• **SUPPLIED MATERIAL**:

● ● ●

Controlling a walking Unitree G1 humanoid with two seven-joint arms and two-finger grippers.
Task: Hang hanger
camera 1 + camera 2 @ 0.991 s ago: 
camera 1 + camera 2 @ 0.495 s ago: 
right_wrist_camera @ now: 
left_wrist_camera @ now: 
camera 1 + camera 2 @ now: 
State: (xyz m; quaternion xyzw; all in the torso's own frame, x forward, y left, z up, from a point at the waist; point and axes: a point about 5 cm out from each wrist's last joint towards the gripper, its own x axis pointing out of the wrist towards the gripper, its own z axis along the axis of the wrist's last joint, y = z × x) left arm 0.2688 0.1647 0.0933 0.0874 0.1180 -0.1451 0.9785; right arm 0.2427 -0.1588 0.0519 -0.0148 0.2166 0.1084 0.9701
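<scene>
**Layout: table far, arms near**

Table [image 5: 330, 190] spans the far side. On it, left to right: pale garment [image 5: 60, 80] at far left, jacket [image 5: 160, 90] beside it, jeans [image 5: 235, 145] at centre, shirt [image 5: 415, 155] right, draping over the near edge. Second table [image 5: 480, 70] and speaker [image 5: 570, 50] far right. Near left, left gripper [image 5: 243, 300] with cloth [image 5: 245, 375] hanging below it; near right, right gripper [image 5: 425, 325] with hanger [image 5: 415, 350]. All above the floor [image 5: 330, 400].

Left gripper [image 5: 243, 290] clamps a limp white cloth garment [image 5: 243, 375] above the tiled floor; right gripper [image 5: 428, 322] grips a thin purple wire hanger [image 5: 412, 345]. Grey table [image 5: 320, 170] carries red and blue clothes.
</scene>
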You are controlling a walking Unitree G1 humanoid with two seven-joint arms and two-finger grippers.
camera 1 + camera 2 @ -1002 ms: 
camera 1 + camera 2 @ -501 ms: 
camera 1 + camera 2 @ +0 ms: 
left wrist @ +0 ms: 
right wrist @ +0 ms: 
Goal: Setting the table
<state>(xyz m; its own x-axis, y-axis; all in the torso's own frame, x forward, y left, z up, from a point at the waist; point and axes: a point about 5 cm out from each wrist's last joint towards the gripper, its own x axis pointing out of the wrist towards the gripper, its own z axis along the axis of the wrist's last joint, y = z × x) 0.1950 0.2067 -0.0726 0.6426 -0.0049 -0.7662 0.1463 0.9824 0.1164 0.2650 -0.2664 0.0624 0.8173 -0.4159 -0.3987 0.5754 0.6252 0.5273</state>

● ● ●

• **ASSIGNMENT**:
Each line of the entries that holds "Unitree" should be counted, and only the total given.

• **RESULT OF THIS TASK**:
2